### Task description
Leaving out every picture, copy the lines of the data exactly, from the first through the line containing "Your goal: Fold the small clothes".

### Records from a data source
*** Block opens ***
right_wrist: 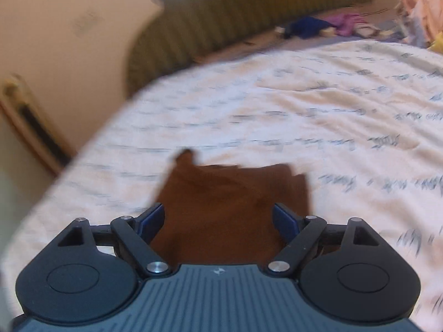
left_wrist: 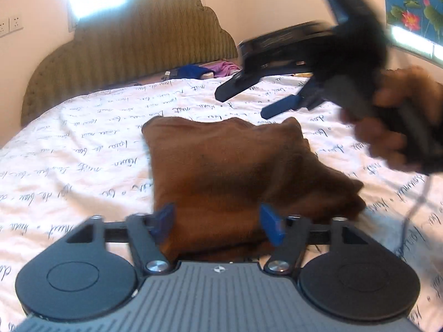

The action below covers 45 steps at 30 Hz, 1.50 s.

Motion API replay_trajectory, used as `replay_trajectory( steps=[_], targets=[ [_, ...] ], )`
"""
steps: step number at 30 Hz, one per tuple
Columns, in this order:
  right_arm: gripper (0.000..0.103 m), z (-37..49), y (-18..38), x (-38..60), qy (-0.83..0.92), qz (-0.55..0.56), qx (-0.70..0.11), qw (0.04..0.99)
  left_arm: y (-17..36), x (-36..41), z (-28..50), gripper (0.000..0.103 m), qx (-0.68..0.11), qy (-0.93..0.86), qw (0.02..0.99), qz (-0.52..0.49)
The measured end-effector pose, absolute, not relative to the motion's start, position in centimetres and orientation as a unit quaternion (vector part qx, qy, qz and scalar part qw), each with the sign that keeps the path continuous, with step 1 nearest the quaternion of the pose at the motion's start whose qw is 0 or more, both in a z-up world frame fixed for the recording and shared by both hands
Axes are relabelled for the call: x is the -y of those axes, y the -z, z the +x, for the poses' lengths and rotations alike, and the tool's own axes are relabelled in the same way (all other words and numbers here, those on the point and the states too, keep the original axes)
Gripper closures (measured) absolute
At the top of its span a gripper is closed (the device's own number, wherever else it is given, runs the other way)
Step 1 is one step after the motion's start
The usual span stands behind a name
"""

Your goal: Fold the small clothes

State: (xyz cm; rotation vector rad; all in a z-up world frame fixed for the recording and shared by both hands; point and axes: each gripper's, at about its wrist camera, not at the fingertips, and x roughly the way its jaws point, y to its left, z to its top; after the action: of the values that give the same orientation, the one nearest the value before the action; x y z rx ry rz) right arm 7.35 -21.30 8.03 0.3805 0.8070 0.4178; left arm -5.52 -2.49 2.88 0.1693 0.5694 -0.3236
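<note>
A brown garment point(left_wrist: 235, 160) lies folded into a rough square on the white bedsheet point(left_wrist: 83, 144) printed with script. My left gripper point(left_wrist: 218, 218) stands open at the garment's near edge. The cloth lies between and below its blue pads point(left_wrist: 272, 222), which do not press on it. My right gripper point(left_wrist: 257, 98), blurred and held by a hand point(left_wrist: 401, 127), hovers open above the garment's far right corner. In the right wrist view the garment point(right_wrist: 229, 202) sits just ahead of the open right gripper point(right_wrist: 220, 217), with nothing gripped.
A green ribbed headboard point(left_wrist: 133, 41) closes off the far side of the bed. Blue and purple clothes point(left_wrist: 199, 70) lie beside it. A pile of pale clothes point(right_wrist: 420, 8) sits at the far right. The sheet point(right_wrist: 332, 105) stretches wide beyond the garment.
</note>
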Motion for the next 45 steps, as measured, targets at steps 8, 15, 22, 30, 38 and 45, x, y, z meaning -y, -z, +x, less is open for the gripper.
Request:
replay_trajectory(
  steps=[8,15,22,30,38,45],
  targets=[
    [0.01,4.4,-6.9,22.6,-0.183,0.221,-0.413,0.864,-3.9,2.2,-5.5,0.027,-0.295,0.136,0.942,0.082],
    [0.008,-6.2,-6.8,21.3,-0.125,0.118,-0.404,0.899,-2.3,1.5,-8.5,0.009,-0.341,0.091,0.933,0.071],
    [0.007,-9.5,-3.1,19.5,-0.014,0.041,-0.425,0.904,-0.7,1.7,-7.3,0.0,-0.378,0.05,0.923,0.049],
    [0.0,-9.6,-1.9,18.2,0.053,0.039,-0.403,0.913,-0.3,1.3,-7.1,0.0,-0.366,0.047,0.929,0.037],
    [0.0,-9.8,-2.1,18.1,0.051,0.035,-0.409,0.91,-0.3,1.6,-6.8,0.0,-0.369,0.041,0.928,0.038],
    [0.0,-10.2,-2.3,17.9,0.049,0.034,-0.426,0.903,-0.3,1.5,-7.0,0.0,-0.369,0.04,0.928,0.035]
  ],
)
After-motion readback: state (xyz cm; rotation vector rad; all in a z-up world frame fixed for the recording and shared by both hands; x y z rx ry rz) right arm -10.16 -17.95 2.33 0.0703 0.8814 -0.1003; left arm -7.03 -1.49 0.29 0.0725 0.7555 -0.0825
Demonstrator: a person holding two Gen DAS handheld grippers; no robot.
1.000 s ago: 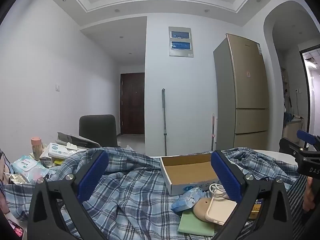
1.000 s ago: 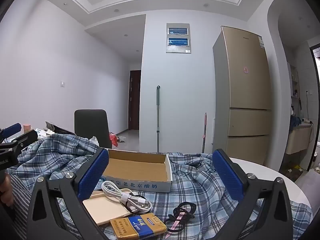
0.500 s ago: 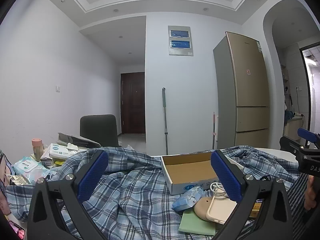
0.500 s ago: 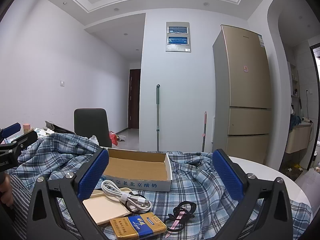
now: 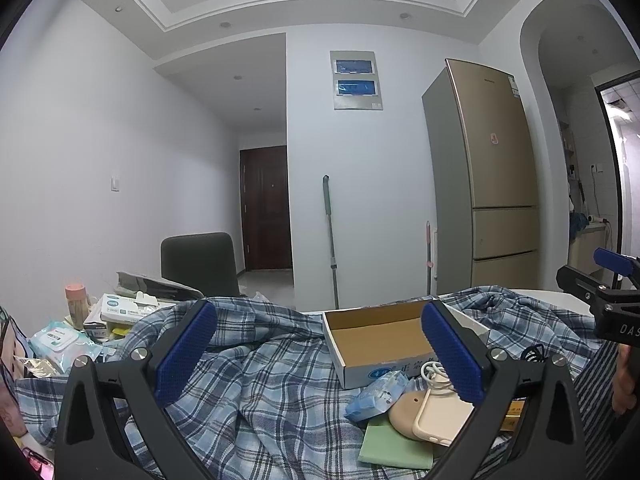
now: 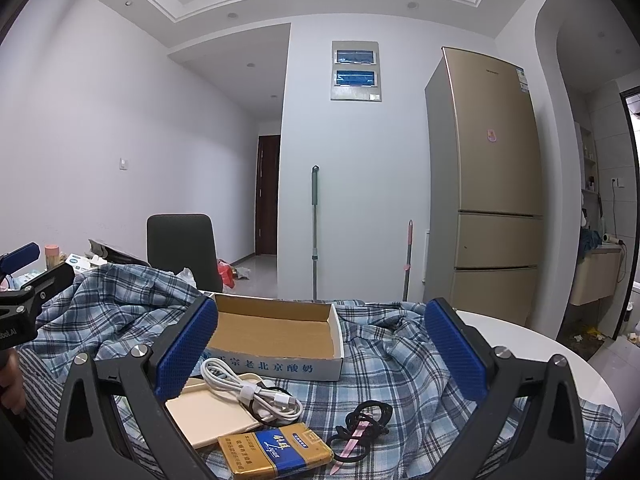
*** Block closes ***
### Output of the task
right_wrist: 
left_wrist: 

The action below covers 45 steps at 30 Hz, 1.50 s.

Motion API replay_trajectory, used as `replay_trajectory( steps=[_], targets=[ [_, ...] ], )`
"""
steps: step number at 30 Hz, one per tuple
Columns, in this order:
  right_arm: gripper (0.000..0.103 m), z (-37..49), y (-18..38), x (-38..60), qy (-0.83..0.92), qz (-0.55..0.56), qx (-0.70..0.11), qw (0.04..0.99)
  left_arm: y (-17..36), x (-36..41), z (-28..50), gripper (0.000..0.103 m), qx (-0.68..0.11), qy (-0.93..0.86), qw (0.02..0.99), qz (-0.52..0.49)
The measured end-effector pose, absolute, not relative to the motion's start, position in centimetres and orientation as a unit quaternion (vector part qx, qy, qz and scalar part qw), each with the sign that keeps the path continuous, with step 1 nearest the quaternion of the pose at the motion's start whose qw is 0 or more, both in a z-up world frame fixed for the recording and shared by both hands
Axes are relabelled for the call: x is the -y of those axes, y the -z, z the +x, for the poses' lengths and rotations alike, and the tool's own axes are relabelled in the same way (all other words and numbers here, those on the point and the states too, keep the original axes)
Gripper closures (measured) absolute
At the top of its span a gripper is closed (the device's own number, wherever else it is given, runs the other way)
Step 1 is one step after the motion's start
The usual span stands behind a name
"""

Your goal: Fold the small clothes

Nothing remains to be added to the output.